Und genau diese Form der Kommunikation mit uns Menschen, die er, der lebendige Gott, gewählt hat, bestimmt nun auch die Gestalt unseres Glaubens: Üblicherweise geht es in Religionen darum, dass ein Bote einer Gottheit den Menschen Nachrichten überbringt, wie sie sich denn bitteschön verhalten sollen, was sie tun sollen, um sich der Gottheit zu nähern, um es mal ganz einfach auszudrücken. Ja, letztlich ist dies auch, so formuliert es Johannes hier, die Struktur des Glaubens im Alten Testament gewesen: Das Gesetz ist durch Mose gegeben. Doch mit Christus ist nun etwas grundlegend anders geworden: Durch ihn ist die Gnade und Wahrheit „geworden“, so betont es St. Johannes hier. Christus überbringt nicht bloß etwas, er ist selber die Gegenwart Gottes, das Heil, eben Gott selber in Person. Nun geht es nicht mehr darum, dass wir etwas tun müssen, nun besteht unser Glaube einzig und allein im Empfangen: „Von seiner Fülle haben wir alle genommen Gnade um Gnade“, berichtet der Evangelist. Angeschlossen an den Strom des Lebens werden wir in der Verbindung mit ihm, Christus. Da gibt es keine Trennung von Gott mehr, wenn wir mit ihm, Christus, eins werden, da gibt es nur noch dies eine: Gnade um Gnade.

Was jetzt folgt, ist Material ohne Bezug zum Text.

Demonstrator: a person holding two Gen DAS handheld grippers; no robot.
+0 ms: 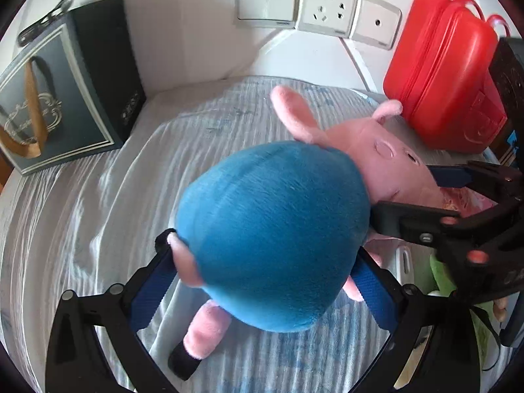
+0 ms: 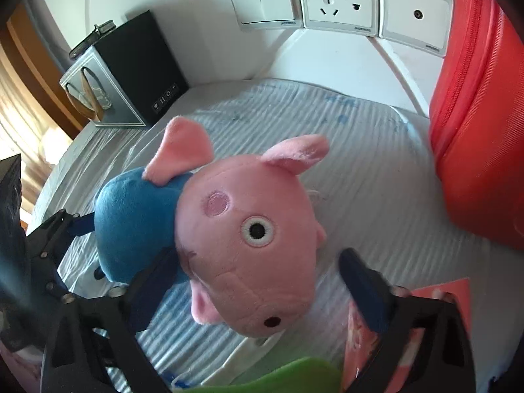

Noch von einem anderen Johannes ist hier in unserer Predigtlesung die Rede: Von Johannes dem Täufer. Und der macht hier das einzig Angemessene angesichts dessen, was es hier zu berichten gibt: Der schreit und ruft aus voller Kehle, damit auch alle es mitbekommen, damit es auch ja keiner überhört: Ja, schaut auf diesen Christus, dieser war es, dieser ist es. Ach, wie gerne würde ich manchmal auch schreien und rufen wie der Johannes, wenn ich mit Menschen zu tun habe, die das einfach noch nicht mitbekommen haben, was dieser Christus auch für sie und ihr Leben bedeutet, wenn ich mit Menschen zu tun habe, die Christus vielleicht ganz nett finden, denen aber noch nicht aufgegangen ist, was es bedeutet, dass sie in der Begegnung mit ihm Gott selber und darin das ewige Leben finden. Ja, schreien und rufen möchte ich am liebsten, wenn ich mit Menschen zu tun habe, die immer noch allen Ernstes glauben, es gäbe in ihrem Leben etwas Wichtigeres, als ihm, Christus, zu begegnen, immer wieder neu, als ihn zu schauen und zu empfangen im Sakrament. Ja, schütteln würde ich sie am liebsten, wenn es denn etwas nützen würde. Doch mehr als Zeuge kann ich auch nicht sein, genau wie Johannes, ein Zeuge, der darauf vertrauen darf, dass dieses Zeugnis eben doch immer wieder Menschen erreicht und sie dahin führt, dass sie erkennen, was ihr Leben eigentlich ausmacht und bestimmt. Gott dürfen wir schauen, Gott darfst du sehen und empfangen, hier und jetzt. Größeres wirst du in deinem Leben niemals finden. Amen.